Cascade typically has a range of 4% - 7%, and what I bought for my Red Ale was 7.6% AA.

Also, a longer boil (boils over 60 minutes) will caramelize more sugars in the malt, which might result in a sweeter taste.
 
According to the recipe posted above you added 2 oz of bittering hops at boil time and 1 oz five minutes before flame out. Would it help to do 3 additions instead of 2 add 1 oz at boil and 1 oz 30 min(flavoring hops) into the boil for flavoring hops and then 1 oz 5 min before flame out? I'm still new myself and don't know much about hops utilization, but I would think that if you used the Cascade at 30 min and the Hallertau for bittering at the beginning of the boil and aroma at the end of the boil you might get a decent hop flavor.

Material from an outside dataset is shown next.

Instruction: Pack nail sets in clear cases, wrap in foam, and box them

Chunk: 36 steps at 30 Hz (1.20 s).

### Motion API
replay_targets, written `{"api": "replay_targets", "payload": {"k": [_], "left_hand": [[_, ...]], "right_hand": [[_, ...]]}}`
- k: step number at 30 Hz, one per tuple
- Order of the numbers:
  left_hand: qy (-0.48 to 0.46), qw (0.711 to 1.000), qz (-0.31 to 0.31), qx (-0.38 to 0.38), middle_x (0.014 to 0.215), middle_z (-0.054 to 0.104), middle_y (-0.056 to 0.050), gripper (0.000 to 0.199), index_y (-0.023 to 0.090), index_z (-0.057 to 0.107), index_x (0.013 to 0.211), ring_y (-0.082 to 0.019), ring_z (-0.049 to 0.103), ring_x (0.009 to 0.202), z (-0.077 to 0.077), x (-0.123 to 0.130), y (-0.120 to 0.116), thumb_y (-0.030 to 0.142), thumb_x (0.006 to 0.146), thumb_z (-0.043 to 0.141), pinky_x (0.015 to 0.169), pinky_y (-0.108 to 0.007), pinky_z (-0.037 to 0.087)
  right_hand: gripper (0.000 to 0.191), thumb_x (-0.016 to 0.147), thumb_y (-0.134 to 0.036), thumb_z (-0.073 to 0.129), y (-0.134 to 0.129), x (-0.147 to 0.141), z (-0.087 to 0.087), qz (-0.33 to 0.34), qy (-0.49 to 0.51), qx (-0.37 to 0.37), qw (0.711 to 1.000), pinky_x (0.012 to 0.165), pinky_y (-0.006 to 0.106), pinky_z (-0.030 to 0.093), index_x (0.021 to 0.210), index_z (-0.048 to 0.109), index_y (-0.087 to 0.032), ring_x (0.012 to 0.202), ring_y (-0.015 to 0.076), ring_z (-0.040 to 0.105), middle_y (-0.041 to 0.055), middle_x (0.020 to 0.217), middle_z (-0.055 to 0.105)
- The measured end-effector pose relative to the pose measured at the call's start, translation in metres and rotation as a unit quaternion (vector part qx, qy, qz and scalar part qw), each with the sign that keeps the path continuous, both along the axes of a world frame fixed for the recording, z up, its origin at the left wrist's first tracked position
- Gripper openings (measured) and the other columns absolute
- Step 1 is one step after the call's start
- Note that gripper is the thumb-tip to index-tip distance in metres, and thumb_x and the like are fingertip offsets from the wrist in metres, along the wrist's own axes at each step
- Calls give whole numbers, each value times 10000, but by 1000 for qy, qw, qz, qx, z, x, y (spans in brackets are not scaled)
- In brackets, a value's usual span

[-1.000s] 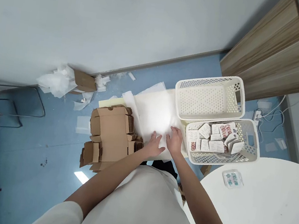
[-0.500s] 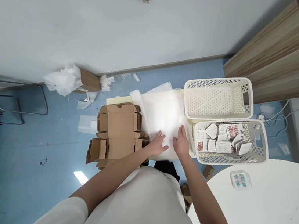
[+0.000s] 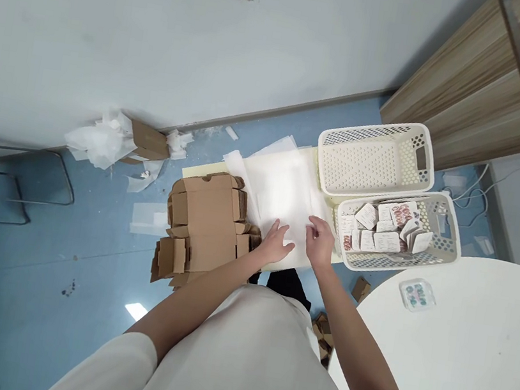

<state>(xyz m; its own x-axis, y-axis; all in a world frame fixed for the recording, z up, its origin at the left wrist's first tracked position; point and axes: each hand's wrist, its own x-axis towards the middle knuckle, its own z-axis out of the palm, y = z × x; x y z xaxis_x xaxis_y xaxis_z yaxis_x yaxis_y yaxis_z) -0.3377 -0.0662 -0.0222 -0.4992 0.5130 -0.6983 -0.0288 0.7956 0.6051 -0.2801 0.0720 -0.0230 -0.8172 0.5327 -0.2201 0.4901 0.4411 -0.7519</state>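
A stack of thin white sheets (image 3: 285, 189) lies in front of me over a pale yellow surface. My left hand (image 3: 276, 244) rests on the lower part of the sheets, its fingers spread. To its right, my right hand (image 3: 320, 242) is closed over the right side of the stack, with thumb and fingertips brought together. Whether a sheet's edge is between those fingertips is too small to tell. Flat brown cardboard boxes (image 3: 211, 227), unfolded and piled up, sit just left of the sheets.
On the right are an empty cream basket (image 3: 365, 168) and another basket (image 3: 446, 250) with printed white cards (image 3: 386, 242). A white round table (image 3: 458, 365) carries a small clear case (image 3: 417, 295). Crumpled white wrapping (image 3: 103, 141) and a cardboard box (image 3: 149, 141) lie by the wall.
My right hand's fingers have gone from stretched out flat to curled together. My left hand has stayed spread on the sheets. The view has shifted slightly.
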Motion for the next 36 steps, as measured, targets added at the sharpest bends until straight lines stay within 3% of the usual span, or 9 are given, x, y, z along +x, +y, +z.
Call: {"api": "replay_targets", "payload": {"k": [5,8,13,16,19,21,26,31,36], "left_hand": [[8,1000,6,18,1477,16,-134,674,149,260,1336,-246,65,1353,12,0,-1,412,767,508,1064,-356,196],[20,998,28,57,1476,66,-124,724,158,217,1356,-231,57,1355,24,2,-4,395,750,535,1077,-352,163],[16,981,142,134,1473,85,-129,966,174,73,1392,-252,86,1350,43,4,-20,434,661,650,1086,-358,135],[-50,956,204,207,1453,157,-159,1065,216,37,1393,-274,223,1315,54,2,-31,460,601,705,1026,-382,269],[-115,922,219,297,1283,450,-179,1020,187,132,1379,-257,446,1173,64,2,-35,406,587,735,943,-380,367],[-153,902,204,349,1085,594,-142,876,152,292,1317,-223,559,1012,70,6,-34,370,594,736,886,-365,409],[-195,887,143,394,867,643,-61,434,138,575,965,-138,593,734,80,32,-25,364,618,702,705,-286,458],[-77,926,69,364,761,591,4,261,165,572,877,-70,504,518,82,60,-11,341,689,614,506,-216,412],[-10,935,-46,350,807,567,1,193,178,531,815,-59,472,480,85,85,9,361,752,531,405,-183,372]], "right_hand": [[282,782,-256,426,5,-2,12,-102,-3,-93,990,716,313,459,1031,535,-180,731,152,576,64,951,634],[176,769,-271,466,9,-6,36,-42,1,-67,997,739,326,445,888,570,-195,759,167,586,40,850,644],[96,760,-279,518,4,-3,102,48,116,-31,992,780,341,423,782,580,-210,802,176,574,19,781,628],[99,753,-293,545,-6,12,131,-26,226,-109,968,683,293,448,806,545,-208,726,145,563,5,762,596],[134,752,-316,550,-18,36,142,-162,296,-108,935,593,257,436,816,512,-204,644,120,531,-4,751,567],[145,757,-326,541,-25,58,141,-225,307,-64,923,618,263,433,814,511,-197,665,121,527,2,763,567],[166,773,-352,509,-43,125,138,-317,279,16,907,711,297,437,810,524,-190,775,148,548,27,827,586],[275,751,-437,516,-59,186,147,-324,200,-114,918,439,238,412,915,511,-216,558,122,539,18,791,593],[386,723,-420,561,-76,239,159,-275,124,-225,926,343,202,327,1052,537,-218,393,85,451,-42,573,547]]}}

PS like I said before I am very new and probably don't know what the hell I am talking about, so take my advice at your own risk:cross:
 
feedthebear said:
Also, a longer boil (boils over 60 minutes) will caramelize more sugars in the malt, which might result in a sweeter taste.

But won't a longer boil also release more of the AAs in the hops-making it more bitter?
 
BrewDey said:
But won't a longer boil also release more of the AAs in the hops-making it more bitter?

Only a bit because most of the bitterness is already extracted at 60 minutes.

The OG was probably more like 1.048 and you didn't stir the added water in well enough. Either that or you had more than 5 gallons in the fermenter.

2oz of Hallertauer should have given you about 27 IBU which is a bit outside the range for an American pale ale. I agree with the poster that suggested doing a late extract addition. If you would have boiled the hops in plain water for the first 20 minutes, then added the extract for the remaining 40, you would have likely hit low 30's IBU. That's an easy way to get a little more bitterness without having to buy extra hops. Otherwise, you could have used another .5oz to acheive the same effect, but that's outside the typical buy-a-kit process.
 
My first couple batches were sweeter than I liked. I think it was an aeration problem..I just didn't do it and the beers never really fermented out below 1.020. Of course now I have an aeration system and the first beer I used it on went from 1.069 to 1.015:ban: ...it's an IPA BTW



Dan
 
I think almost all of the AAs come out in the first 60 mintues. I don't think a longer boil will get significantly more.

But in his recipe, his hops were only boiled for 60 mintues. But the total malt boil time was 71 minutes.
 
Three things really helped me:

1. Add at least some of the extract later in the boil

2. Do a full boil if you have the equipment

3. Don't use a hop bag-- add the hops right to the boil.

Doing those three things gave me by far my best batch-- way better than any of the ones I did before.
 
Also the yeast used (nottingham) is neutral. Using a yeast to accentuate the hops more might be a better choice.
Higher AAU bittering might take away some of the maltly flavor. Sweetness could be the type of extract you used and/or not fully fermenting the brew.